By the bioMérieux Connection Editors
As the COVID-19 pandemic continues to progress, there have been increasing reports of a phenomenon colloquially called “Long COVID-19,” where patients who have contracted the infection develop a range of symptoms lasting weeks or months, even when their infections were mild or asymptomatic. At first, reports were scattered and anecdotal—however, as they became more frequent, scientists and clinicians began to push for further study.
As with any novel disease, it is impossible to know all of the ways it will manifest in a population. Some effects are immediate, while others require time to appear—as is the case with Long COVID-19. The NIH recently launched a new initiative to study the issue, stating that, “While still being defined, these effects can be collectively referred to as Post-Acute Sequelae of SARS-CoV-2 infection (PASC). We do not know yet the magnitude of the problem, but given the number of individuals of all ages who have been or will be infected with SARS-CoV-2, the coronavirus that causes COVID-19, the public health impact could be profound.”
A pre-print systematic review and meta-analysis indicates that Long COVID-19, or PASC, could manifest in a wide range of ways and potentially affect a large majority of COVID-19 patients to some extent. The researchers write that, “It was estimated that 80% (95% CI 65-92) of the patients that were infected with SARS-CoV-2 developed one or more long-term symptoms.”

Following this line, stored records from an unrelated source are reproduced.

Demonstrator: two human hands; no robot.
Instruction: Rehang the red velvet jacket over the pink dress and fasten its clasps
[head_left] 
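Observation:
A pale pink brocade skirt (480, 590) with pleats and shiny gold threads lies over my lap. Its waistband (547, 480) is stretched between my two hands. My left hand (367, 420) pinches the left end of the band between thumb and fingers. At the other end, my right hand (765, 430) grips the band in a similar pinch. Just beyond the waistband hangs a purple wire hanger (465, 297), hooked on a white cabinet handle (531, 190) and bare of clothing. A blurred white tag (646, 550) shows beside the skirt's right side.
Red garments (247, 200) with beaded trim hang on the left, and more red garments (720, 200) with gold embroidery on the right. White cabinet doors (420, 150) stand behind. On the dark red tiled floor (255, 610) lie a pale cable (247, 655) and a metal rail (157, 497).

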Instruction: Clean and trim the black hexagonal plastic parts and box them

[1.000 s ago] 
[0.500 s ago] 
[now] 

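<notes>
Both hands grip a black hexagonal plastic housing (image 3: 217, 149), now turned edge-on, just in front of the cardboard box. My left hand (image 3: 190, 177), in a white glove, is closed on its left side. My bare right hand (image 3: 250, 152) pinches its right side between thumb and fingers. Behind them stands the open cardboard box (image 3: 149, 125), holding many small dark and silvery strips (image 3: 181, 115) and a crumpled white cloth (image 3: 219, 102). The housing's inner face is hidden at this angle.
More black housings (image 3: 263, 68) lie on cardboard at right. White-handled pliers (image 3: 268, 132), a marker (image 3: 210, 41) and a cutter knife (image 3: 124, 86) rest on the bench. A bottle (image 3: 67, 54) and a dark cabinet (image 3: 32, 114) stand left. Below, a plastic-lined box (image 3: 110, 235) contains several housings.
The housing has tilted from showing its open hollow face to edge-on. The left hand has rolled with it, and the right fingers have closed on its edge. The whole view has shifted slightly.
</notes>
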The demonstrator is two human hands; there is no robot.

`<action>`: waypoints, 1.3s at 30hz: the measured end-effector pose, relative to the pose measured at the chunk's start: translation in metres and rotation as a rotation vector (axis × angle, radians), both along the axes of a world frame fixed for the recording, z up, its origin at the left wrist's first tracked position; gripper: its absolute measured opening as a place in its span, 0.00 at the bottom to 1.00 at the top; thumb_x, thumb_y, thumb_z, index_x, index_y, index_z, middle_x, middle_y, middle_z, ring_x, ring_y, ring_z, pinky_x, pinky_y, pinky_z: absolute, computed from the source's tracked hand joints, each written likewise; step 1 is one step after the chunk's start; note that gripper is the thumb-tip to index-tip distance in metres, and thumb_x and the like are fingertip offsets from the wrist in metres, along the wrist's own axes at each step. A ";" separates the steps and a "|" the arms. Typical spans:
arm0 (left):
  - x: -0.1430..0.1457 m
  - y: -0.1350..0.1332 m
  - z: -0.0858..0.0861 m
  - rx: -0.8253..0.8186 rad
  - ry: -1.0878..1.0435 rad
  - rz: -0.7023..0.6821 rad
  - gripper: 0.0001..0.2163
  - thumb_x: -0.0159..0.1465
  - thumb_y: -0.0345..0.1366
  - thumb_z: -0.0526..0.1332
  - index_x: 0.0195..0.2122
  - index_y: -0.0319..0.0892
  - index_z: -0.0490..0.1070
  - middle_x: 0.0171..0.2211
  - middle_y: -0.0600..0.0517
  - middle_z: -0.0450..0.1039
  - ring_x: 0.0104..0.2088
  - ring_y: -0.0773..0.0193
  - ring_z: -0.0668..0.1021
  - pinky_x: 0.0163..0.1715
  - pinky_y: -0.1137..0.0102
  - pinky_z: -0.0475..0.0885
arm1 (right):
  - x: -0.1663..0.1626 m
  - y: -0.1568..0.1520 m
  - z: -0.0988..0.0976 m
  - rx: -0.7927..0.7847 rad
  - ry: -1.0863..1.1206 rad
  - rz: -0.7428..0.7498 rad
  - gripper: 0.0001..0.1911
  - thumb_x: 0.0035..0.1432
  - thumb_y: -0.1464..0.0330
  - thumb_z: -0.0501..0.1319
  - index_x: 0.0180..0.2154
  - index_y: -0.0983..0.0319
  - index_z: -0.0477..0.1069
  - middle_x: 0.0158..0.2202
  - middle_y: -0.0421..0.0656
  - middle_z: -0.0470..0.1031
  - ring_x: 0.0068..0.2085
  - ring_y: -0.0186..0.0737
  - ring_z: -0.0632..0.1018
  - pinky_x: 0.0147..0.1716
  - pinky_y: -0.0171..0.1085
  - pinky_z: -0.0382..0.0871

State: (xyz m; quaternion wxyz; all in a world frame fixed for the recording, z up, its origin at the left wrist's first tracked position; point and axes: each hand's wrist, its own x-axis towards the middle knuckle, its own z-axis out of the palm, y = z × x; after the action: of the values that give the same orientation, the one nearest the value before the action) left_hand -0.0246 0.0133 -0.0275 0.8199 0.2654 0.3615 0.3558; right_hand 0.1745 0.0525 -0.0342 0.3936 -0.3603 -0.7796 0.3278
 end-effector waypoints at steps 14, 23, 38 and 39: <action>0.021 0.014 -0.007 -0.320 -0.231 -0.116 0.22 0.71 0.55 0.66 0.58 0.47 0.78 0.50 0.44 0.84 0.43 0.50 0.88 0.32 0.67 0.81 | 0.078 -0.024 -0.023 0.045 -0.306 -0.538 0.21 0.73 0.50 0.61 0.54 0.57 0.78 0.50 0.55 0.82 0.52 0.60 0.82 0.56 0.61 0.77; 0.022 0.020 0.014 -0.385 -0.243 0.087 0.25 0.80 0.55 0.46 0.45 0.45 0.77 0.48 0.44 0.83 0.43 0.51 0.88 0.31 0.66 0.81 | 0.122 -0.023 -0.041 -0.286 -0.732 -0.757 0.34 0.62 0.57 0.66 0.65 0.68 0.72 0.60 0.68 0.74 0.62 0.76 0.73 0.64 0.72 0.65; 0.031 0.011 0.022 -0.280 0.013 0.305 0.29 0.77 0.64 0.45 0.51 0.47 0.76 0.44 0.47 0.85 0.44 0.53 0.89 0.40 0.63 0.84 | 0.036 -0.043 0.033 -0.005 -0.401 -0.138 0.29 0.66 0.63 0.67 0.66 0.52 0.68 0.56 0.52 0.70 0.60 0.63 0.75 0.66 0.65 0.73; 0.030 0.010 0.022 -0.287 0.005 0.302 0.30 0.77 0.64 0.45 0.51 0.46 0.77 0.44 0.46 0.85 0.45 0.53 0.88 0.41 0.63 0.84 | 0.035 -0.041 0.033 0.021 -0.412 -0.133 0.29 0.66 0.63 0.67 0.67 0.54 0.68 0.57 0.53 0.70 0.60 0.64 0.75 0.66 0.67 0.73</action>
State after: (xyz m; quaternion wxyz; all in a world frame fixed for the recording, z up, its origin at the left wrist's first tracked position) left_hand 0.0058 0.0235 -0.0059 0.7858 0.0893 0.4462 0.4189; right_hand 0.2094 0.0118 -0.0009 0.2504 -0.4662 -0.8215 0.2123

The most common symptom identified in both the meta-analysis and a separate patient cohort study published in The Lancet was fatigue, with 58% reported in the meta-analysis and 63% in the patient cohort study. Other symptoms commonly reported included sleep difficulties, anxiety or depression, headache, attention disorder, hair-loss, and difficulty breathing. While some of the symptoms are relatively mild, others are severe and could substantially impact patients’ lives. Without more robust information, mitigation and treatment will continue to be difficult.
The authors of the meta-analysis recommend that, “In order to have a better understanding, future studies need to stratify by sex, age, previous comorbidities, severity of COVID-19 (ranging from asymptomatic to severe), and duration of each symptom. From the clinical perspective, multi-disciplinary teams are crucial to developing preventive measures, rehabilitation techniques, and clinical management strategies with whole-patient perspectives designed to address long COVID-19 care.”

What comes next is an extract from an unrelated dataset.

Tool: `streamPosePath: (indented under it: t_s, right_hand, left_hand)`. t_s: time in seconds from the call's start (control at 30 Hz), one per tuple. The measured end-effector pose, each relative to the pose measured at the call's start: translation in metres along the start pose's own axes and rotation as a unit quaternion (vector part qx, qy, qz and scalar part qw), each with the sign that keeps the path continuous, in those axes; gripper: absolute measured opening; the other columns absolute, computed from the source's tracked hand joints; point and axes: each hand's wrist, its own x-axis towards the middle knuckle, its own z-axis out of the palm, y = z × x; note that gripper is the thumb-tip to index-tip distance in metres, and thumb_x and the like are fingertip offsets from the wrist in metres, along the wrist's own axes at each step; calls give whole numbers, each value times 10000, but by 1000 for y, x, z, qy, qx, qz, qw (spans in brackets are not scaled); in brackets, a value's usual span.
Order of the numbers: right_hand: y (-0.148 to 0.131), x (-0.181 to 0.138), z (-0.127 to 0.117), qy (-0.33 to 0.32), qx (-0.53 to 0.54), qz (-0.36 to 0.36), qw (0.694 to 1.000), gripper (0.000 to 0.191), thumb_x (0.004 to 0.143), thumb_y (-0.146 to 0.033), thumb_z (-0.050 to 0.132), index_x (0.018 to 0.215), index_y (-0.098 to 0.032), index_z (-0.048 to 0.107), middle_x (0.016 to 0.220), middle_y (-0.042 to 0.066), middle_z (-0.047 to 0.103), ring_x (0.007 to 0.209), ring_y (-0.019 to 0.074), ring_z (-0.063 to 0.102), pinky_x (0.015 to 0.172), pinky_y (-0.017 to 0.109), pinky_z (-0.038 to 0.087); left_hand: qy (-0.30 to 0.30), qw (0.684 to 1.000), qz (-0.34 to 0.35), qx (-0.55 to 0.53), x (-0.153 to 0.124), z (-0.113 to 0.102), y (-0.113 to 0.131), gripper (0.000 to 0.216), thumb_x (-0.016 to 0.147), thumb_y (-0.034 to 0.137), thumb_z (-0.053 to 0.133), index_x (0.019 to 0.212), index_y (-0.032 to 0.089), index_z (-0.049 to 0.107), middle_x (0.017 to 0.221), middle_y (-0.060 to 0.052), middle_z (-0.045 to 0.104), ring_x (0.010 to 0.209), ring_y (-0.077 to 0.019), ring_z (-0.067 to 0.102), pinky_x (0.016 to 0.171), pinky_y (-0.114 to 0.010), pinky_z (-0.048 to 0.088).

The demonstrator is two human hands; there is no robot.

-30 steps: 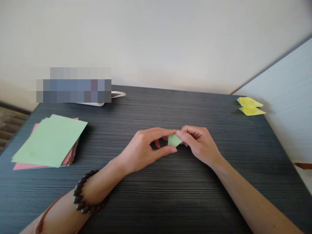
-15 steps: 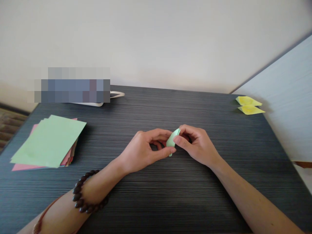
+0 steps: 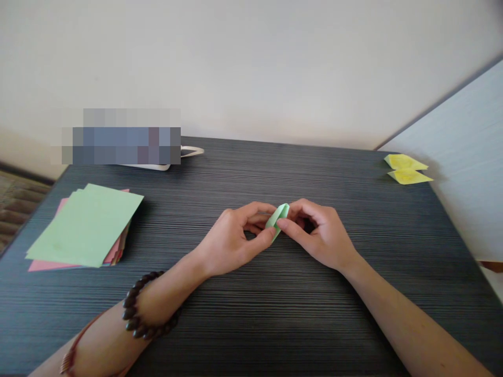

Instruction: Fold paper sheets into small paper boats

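A small piece of folded green paper [image 3: 282,212] is held up between both hands near the middle of the table. My left hand [image 3: 239,238] grips it from the left, thumb on the near side and fingers behind. From the right, my right hand [image 3: 320,230] pinches it between thumb and fingers. The paper is tilted, its upper end leaning right, and a gap shows between its folded layers. Fingers hide part of its lower end and back.
On the left of the dark table [image 3: 251,319] lies a stack of coloured paper sheets [image 3: 88,225], green on top. Two folded yellow paper pieces [image 3: 408,175] rest at the far right. A blurred-out object [image 3: 129,146] stands at the back left, against the wall [image 3: 275,63].
The folded green paper has turned in my fingers, and a gap between its layers now shows. My left thumb has shifted up along it. The whole view has moved slightly.
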Motion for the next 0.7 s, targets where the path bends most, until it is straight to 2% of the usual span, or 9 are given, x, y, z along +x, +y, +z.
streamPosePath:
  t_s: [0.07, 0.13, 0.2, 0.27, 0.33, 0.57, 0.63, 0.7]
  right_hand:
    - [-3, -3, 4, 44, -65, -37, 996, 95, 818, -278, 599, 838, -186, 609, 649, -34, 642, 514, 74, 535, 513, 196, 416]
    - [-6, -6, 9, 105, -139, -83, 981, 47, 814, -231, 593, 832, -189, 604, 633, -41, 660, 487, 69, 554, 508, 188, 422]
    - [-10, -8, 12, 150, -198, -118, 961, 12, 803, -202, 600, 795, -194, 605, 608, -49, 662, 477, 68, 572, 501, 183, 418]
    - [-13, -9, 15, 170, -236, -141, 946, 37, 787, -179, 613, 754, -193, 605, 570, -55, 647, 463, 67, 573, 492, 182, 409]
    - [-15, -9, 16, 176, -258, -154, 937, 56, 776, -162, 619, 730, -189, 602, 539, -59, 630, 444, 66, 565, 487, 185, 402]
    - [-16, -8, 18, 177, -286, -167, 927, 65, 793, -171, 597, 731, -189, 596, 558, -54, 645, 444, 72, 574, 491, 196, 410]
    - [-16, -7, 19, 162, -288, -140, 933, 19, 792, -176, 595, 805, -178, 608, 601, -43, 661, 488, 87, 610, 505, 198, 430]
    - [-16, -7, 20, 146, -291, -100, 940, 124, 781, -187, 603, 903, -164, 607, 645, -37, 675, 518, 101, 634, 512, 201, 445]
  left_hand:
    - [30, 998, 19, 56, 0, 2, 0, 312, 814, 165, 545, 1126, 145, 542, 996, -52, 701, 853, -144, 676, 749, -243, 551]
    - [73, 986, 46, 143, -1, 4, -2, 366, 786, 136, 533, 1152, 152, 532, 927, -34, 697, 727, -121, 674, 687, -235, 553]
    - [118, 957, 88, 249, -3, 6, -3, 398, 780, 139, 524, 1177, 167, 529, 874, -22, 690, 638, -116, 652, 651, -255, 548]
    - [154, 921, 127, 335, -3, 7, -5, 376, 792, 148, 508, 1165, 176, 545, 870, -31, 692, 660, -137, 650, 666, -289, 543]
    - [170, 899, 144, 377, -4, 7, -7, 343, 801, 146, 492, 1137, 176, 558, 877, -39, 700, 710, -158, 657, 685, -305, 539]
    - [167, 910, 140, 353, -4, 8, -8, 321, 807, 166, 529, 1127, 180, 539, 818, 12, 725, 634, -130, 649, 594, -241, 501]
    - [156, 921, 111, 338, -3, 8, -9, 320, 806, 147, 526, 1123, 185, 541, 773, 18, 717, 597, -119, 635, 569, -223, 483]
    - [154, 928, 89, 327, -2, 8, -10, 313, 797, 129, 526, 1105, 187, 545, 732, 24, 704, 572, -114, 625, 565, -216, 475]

The NIH’s initiative aims to address the need for additional data and hopes to answer some initial underlying questions:
- What does the spectrum of recovery from SARS-CoV-2 infection look like across the population?
- How many people continue to have symptoms of COVID-19, or even develop new symptoms, after acute SARS-CoV-2 infection?
- What is the underlying biological cause of these prolonged symptoms?
- What makes some people vulnerable to this but not others?
- Does SARS-CoV-2 infection trigger changes in the body that increase the risk of other conditions, such as chronic heart or brain disorders?
Ideally, this research will lay the necessary groundwork for developing effective prevention, diagnostic, and treatment measures, as well as contribute to our broader understanding of viral illnesses and recovery from disease.
Opinions expressed in this article are not necessarily those of bioMérieux, Inc.